# Data I/O

___Resources___

https://bit.ly/2usZTCz - pandas documentation - IO Tools

https://bit.ly/2zuzt95 - Medium article - DataFrame IO Performance with Pandas, dask, fastparquet and HDF5

In [1]:
## Base imports

import pandas as pd
import numpy as np
pd.set_option('max_columns', 50)

## Reading Tabular Data into Pandas

Pandas features a host of ready made functions for reading in tabular data as a `DataFrame` object.

In reality the ones that are most often used are **[`read_csv`](https://pandas.pydata.org/pandas-docs/stable/generated/pandas.read_csv.html)** and **[`read_table`](https://pandas.pydata.org/pandas-docs/stable/generated/pandas.read_table.html)**, however some of the newer data storage methods are faster and consume less memory.

The below table contains a _selection_ of parsing functions available in pandas.

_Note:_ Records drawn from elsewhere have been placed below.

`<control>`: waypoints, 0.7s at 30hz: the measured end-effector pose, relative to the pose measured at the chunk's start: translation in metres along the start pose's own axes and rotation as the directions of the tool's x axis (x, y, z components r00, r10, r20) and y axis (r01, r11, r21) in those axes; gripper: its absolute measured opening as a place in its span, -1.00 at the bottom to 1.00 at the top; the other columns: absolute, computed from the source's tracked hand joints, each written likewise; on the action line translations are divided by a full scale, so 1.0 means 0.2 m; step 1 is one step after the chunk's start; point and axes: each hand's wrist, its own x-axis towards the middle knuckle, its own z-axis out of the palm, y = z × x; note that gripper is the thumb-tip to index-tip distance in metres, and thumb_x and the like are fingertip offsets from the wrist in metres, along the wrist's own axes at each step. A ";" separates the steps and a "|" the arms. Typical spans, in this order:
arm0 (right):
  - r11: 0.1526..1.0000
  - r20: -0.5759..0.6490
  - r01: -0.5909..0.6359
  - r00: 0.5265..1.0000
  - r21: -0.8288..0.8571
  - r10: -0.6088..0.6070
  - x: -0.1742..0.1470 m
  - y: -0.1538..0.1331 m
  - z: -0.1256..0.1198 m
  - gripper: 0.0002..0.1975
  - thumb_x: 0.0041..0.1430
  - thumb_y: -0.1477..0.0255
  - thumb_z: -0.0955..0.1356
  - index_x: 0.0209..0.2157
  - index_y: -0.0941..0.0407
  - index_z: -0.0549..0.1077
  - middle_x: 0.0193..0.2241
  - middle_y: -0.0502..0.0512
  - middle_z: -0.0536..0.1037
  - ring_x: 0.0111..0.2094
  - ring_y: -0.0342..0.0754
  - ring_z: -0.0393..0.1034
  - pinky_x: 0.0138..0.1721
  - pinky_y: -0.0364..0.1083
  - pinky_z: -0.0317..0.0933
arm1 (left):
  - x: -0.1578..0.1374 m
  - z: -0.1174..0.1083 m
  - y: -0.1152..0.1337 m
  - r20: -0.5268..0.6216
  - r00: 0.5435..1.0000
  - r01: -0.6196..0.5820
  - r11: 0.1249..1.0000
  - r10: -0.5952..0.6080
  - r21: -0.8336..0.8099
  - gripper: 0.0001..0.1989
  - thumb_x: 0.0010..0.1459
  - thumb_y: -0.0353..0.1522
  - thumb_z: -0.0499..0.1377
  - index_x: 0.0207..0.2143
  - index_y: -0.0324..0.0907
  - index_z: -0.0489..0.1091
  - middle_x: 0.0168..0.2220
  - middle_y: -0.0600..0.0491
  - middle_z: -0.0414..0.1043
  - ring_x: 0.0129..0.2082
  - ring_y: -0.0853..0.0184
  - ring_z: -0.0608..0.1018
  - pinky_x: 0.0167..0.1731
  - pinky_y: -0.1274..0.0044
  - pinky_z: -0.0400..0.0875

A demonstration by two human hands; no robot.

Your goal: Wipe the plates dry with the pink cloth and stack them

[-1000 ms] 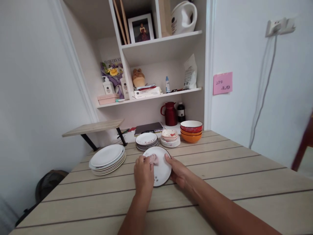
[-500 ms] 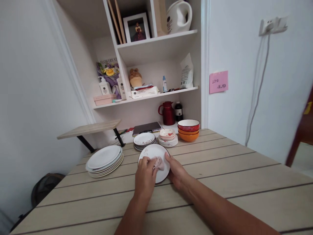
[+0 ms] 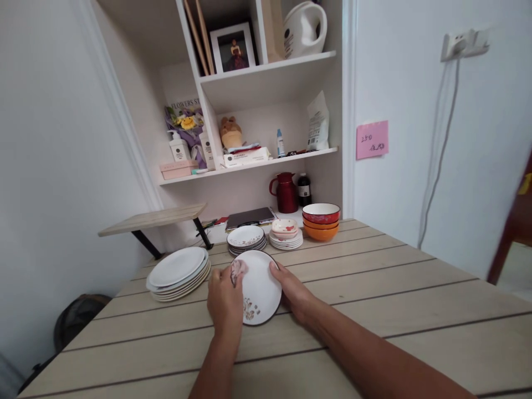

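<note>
A round white plate (image 3: pixel 261 285) with a dark rim is tilted toward me above the table, its brown flower print at the lower left. My right hand (image 3: pixel 293 291) grips its right edge, thumb on the face and fingers behind. Pinched in my left hand (image 3: pixel 226 296) is a crumpled pale pink cloth (image 3: pixel 238 270), pressed to the plate's upper left rim. Just behind the plate stands a stack of dark-rimmed flowered plates (image 3: pixel 246 237). The fingers behind the plate are hidden.
Large white plates (image 3: pixel 178 267) are stacked at left, below a small raised shelf (image 3: pixel 153 219). Small dishes (image 3: pixel 285 235) and orange and red bowls (image 3: pixel 321 221) stand at the back. Behind them are a red jug (image 3: pixel 286 193) and a dark bottle (image 3: pixel 303 190).
The cloth in my left hand has moved left from the plate's middle to its upper left rim. The plate has turned, its flower print going from upper left to lower left.
</note>
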 end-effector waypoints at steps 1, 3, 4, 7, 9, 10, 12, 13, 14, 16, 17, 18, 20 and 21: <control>1.000 0.012 0.004 1.000 0.000 -0.004 0.00 0.00 0.00 -0.53 0.10 0.10 0.36 -0.02 0.07 0.41 -0.16 0.14 0.61 -0.19 0.03 0.49 -0.10 0.02 0.31 | 0.00 0.01 0.00 -0.011 0.999 -0.037 0.999 0.037 -0.003 -0.74 0.20 -0.31 0.11 -0.08 -0.15 0.45 -0.18 -0.05 0.34 -0.11 0.18 0.41 -0.24 0.45 0.33; 1.000 0.034 0.017 0.999 0.010 -0.018 0.00 0.00 0.00 -0.53 0.09 0.10 0.37 -0.03 0.07 0.41 -0.16 0.13 0.61 -0.19 0.02 0.49 -0.09 0.02 0.31 | -0.02 0.02 0.02 -0.029 0.985 -0.169 0.985 0.169 -0.021 -0.72 0.19 -0.35 0.13 -0.05 -0.13 0.44 -0.17 -0.04 0.34 -0.10 0.19 0.39 -0.16 0.44 0.32; 0.999 0.042 0.029 0.999 0.015 -0.030 -0.01 0.00 0.00 -0.53 0.09 0.10 0.37 -0.05 0.08 0.42 -0.16 0.12 0.61 -0.19 0.01 0.50 -0.08 0.00 0.31 | -0.03 0.03 0.03 -0.026 0.966 -0.260 0.965 0.259 -0.036 -0.71 0.18 -0.37 0.14 -0.03 -0.11 0.43 -0.16 -0.04 0.33 -0.10 0.20 0.38 -0.12 0.43 0.31; 0.999 0.041 0.041 0.998 0.015 -0.041 -0.03 -0.01 0.00 -0.57 0.12 0.09 0.35 -0.11 0.11 0.46 -0.17 0.12 0.61 -0.20 -0.02 0.50 -0.10 -0.05 0.30 | -0.06 0.04 0.08 0.018 0.868 -0.493 0.865 0.497 -0.097 -0.66 0.18 -0.42 0.13 0.01 -0.04 0.41 -0.16 -0.01 0.34 -0.13 0.22 0.37 -0.10 0.42 0.30; 1.000 0.014 0.000 1.000 0.023 -0.001 -0.03 -0.03 0.00 -0.58 0.15 0.10 0.33 -0.13 0.13 0.47 -0.20 0.15 0.62 -0.23 -0.02 0.50 -0.15 -0.06 0.32 | -0.08 0.03 0.11 0.043 0.825 -0.553 0.820 0.564 -0.146 -0.66 0.18 -0.43 0.13 0.00 -0.01 0.42 -0.16 0.00 0.35 -0.15 0.23 0.36 -0.12 0.42 0.30; 0.999 -0.006 -0.031 0.999 0.035 0.031 -0.03 -0.03 0.00 -0.59 0.16 0.11 0.32 -0.14 0.15 0.47 -0.22 0.16 0.62 -0.26 -0.01 0.51 -0.17 -0.06 0.33 | -0.08 0.03 0.12 0.055 0.814 -0.563 0.809 0.579 -0.169 -0.67 0.17 -0.43 0.14 -0.02 0.00 0.43 -0.17 0.01 0.35 -0.15 0.24 0.36 -0.13 0.42 0.29; 0.992 -0.053 -0.098 0.993 0.077 0.102 -0.02 -0.04 -0.01 -0.59 0.20 0.14 0.29 -0.13 0.18 0.46 -0.26 0.19 0.63 -0.30 0.00 0.52 -0.21 -0.04 0.35 | -0.08 0.01 0.13 0.094 0.793 -0.575 0.791 0.601 -0.209 -0.70 0.15 -0.44 0.16 -0.08 0.02 0.47 -0.18 0.02 0.36 -0.15 0.25 0.36 -0.14 0.44 0.28; 0.986 -0.074 -0.128 0.988 0.108 0.137 -0.01 -0.05 -0.02 -0.58 0.22 0.15 0.27 -0.11 0.19 0.45 -0.27 0.20 0.63 -0.31 0.01 0.52 -0.21 -0.02 0.35 | -0.08 0.01 0.13 0.122 0.783 -0.578 0.787 0.609 -0.217 -0.71 0.14 -0.44 0.18 -0.10 0.04 0.48 -0.18 0.04 0.36 -0.16 0.26 0.36 -0.15 0.45 0.28; 0.977 -0.092 -0.155 0.981 0.143 0.169 0.01 -0.05 -0.04 -0.56 0.23 0.14 0.25 -0.08 0.20 0.44 -0.26 0.22 0.63 -0.30 0.02 0.52 -0.21 0.00 0.36 | -0.08 0.00 0.12 0.153 0.779 -0.575 0.790 0.608 -0.212 -0.71 0.13 -0.44 0.18 -0.12 0.05 0.49 -0.18 0.05 0.36 -0.16 0.26 0.36 -0.17 0.46 0.27; 0.963 -0.132 -0.171 0.971 0.209 0.201 0.03 -0.06 -0.06 -0.54 0.24 0.14 0.23 -0.02 0.20 0.40 -0.21 0.24 0.62 -0.27 0.04 0.52 -0.20 0.02 0.37 | -0.07 -0.01 0.11 0.208 0.808 -0.533 0.834 0.552 -0.143 -0.73 0.12 -0.45 0.19 -0.16 0.05 0.50 -0.19 0.05 0.37 -0.18 0.27 0.37 -0.19 0.46 0.25; 0.960 -0.157 -0.160 0.968 0.229 0.199 0.04 -0.06 -0.07 -0.54 0.24 0.14 0.24 0.01 0.18 0.38 -0.19 0.23 0.62 -0.26 0.04 0.52 -0.19 0.02 0.37 | -0.07 -0.02 0.11 0.225 0.838 -0.491 0.867 0.497 -0.083 -0.75 0.12 -0.44 0.18 -0.19 0.04 0.52 -0.20 0.04 0.38 -0.19 0.26 0.37 -0.21 0.46 0.25; 0.961 -0.184 -0.144 0.964 0.238 0.190 0.05 -0.07 -0.08 -0.54 0.23 0.15 0.26 0.02 0.16 0.37 -0.17 0.21 0.61 -0.24 0.03 0.52 -0.19 0.02 0.38 | -0.06 -0.03 0.10 0.232 0.871 -0.442 0.897 0.433 -0.016 -0.78 0.13 -0.43 0.17 -0.22 0.01 0.53 -0.21 0.03 0.38 -0.20 0.24 0.37 -0.22 0.44 0.24; 0.966 -0.225 -0.120 0.959 0.229 0.173 0.05 -0.06 -0.09 -0.56 0.19 0.18 0.31 0.03 0.11 0.36 -0.15 0.17 0.61 -0.24 0.01 0.51 -0.21 -0.01 0.38 | -0.04 -0.05 0.08 0.211 0.926 -0.341 0.933 0.313 0.112 -0.81 0.15 -0.40 0.15 -0.25 -0.03 0.54 -0.23 0.00 0.39 -0.21 0.20 0.38 -0.25 0.42 0.22; 0.968 -0.229 -0.118 0.958 0.222 0.170 0.05 -0.06 -0.09 -0.57 0.17 0.20 0.33 0.03 0.09 0.37 -0.14 0.16 0.61 -0.25 0.01 0.51 -0.22 -0.01 0.38 | -0.04 -0.06 0.07 0.189 0.945 -0.299 0.940 0.267 0.164 -0.81 0.16 -0.39 0.13 -0.23 -0.05 0.53 -0.24 -0.02 0.40 -0.20 0.19 0.38 -0.26 0.41 0.22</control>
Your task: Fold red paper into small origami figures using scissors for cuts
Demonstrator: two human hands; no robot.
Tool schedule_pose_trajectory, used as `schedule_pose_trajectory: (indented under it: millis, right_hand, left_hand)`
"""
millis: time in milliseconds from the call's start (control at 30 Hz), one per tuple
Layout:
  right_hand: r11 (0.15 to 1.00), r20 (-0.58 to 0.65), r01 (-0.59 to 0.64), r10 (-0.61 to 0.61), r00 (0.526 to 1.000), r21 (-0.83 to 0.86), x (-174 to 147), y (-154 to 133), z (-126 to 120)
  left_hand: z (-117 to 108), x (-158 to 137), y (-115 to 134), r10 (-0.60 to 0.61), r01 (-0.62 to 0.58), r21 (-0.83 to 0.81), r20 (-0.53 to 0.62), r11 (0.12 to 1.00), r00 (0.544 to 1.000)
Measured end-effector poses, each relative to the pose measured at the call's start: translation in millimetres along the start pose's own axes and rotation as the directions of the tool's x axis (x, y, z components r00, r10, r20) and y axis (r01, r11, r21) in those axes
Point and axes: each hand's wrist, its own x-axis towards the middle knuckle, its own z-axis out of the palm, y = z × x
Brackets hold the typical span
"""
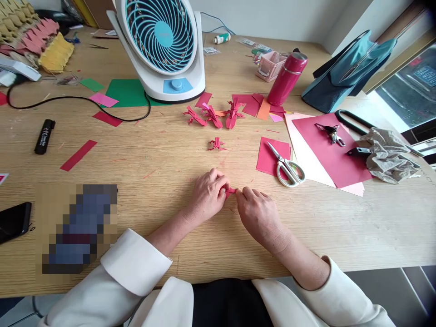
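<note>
A small folded piece of red paper (230, 191) is pinched between my two hands, just above the table. My left hand (209, 193) has its fingers curled over the paper's left end and hides part of it. The fingers of my right hand (260, 213) are closed on its right tip. Beyond them stands one small folded red paper figure (217, 144). Farther back, several more folded red paper figures (214, 116) sit in a row. Right of my hands, white-handled scissors (288, 168) lie partly on square red paper sheets (267, 156).
A white fan (173, 84) stands at the back, its black cord (78, 97) running left. A red bottle (288, 79), a teal bag (344, 75) and large red paper (330, 150) are on the right. A marker (44, 136), red strip (78, 155) and phone (15, 222) lie left.
</note>
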Motion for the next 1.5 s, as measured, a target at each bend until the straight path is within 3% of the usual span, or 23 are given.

|Format Type | Data Description | Reader | Writer|
| --- | --- | --- | --- | --- |
|text |Read data from a delimited data from a file or URL, comma as default delimiter|read_csv|	to_csv|
|text	|Read data from a JSON (JavaScript Object Notation) string representation|	read_json|	to_json|
|text|	Read all tables found in a given HTML document|	read_html|	to_html|
|text	|Data straight from local clipboard|	read_clipboard|	to_clipboard|
|binary|	Tabular data from Excel xls or xlsx|	read_excel|	to_excel|
|binary	|Read HDF5 files written by pandas|	read_hdf|	to_hdf|
|SQL	|Results from an SQL query|	read_sql|	to_sql|
|SQL	|Google Big Query	|read_gbq|	to_gbq|

In [2]:
# read_table is a general version of read_csv where you can specify the delimiter
# absolute path reference - /home/nbuser/library/Notebooks/Data/worldstats.csv

worldstats = pd.read_table('./Data/worldstats.csv', delimiter= ',')
worldstats.head()

Unnamed: 0,country,year,Population,GDP
0,Arab World,2015,392022276.0,2530102000000.0
1,Arab World,2014,384222592.0,2873600000000.0
2,Arab World,2013,376504253.0,2846994000000.0
3,Arab World,2012,368802611.0,2773270000000.0
4,Arab World,2011,361031820.0,2497945000000.0


### Reading HTML data into Pandas

In [3]:
# read_html scrapes all HTML tables from io and returns a list of DataFrames

tables = pd.read_html('https://en.wikipedia.org/wiki/2018_in_film')
len(tables)

10

In [4]:
# A single DataFrame can then be referenced through square bracket notation

movies_2018 = tables[2]
movies_2018

Unnamed: 0,0,1,2,3
0,Rank,Title,Distributor,Worldwide gross
1,1,Avengers: Infinity War,Disney,"$2,041,080,000"
2,2,Black Panther,"$1,346,554,297",
3,3,Jurassic World: Fallen Kingdom,Universal,"$1,134,697,215"
4,4,Incredibles 2,Disney,"$856,918,492"
5,5,Deadpool 2,20th Century Fox,"$730,840,378"
6,6,Ready Player One,Warner Bros.,"$582,018,455"
7,7,Operation Red Sea,Huaxia Film,"$579,220,560"
8,8,Detective Chinatown 2,Wanda Media,"$544,061,916"
9,9,Rampage,Warner Bros.,"$425,678,945"


### Optional arguments

Real world data is messy, every dataset being unique with it's own nuances and formatting issues. As such, the data parsing functions have evolved with many optional parameters.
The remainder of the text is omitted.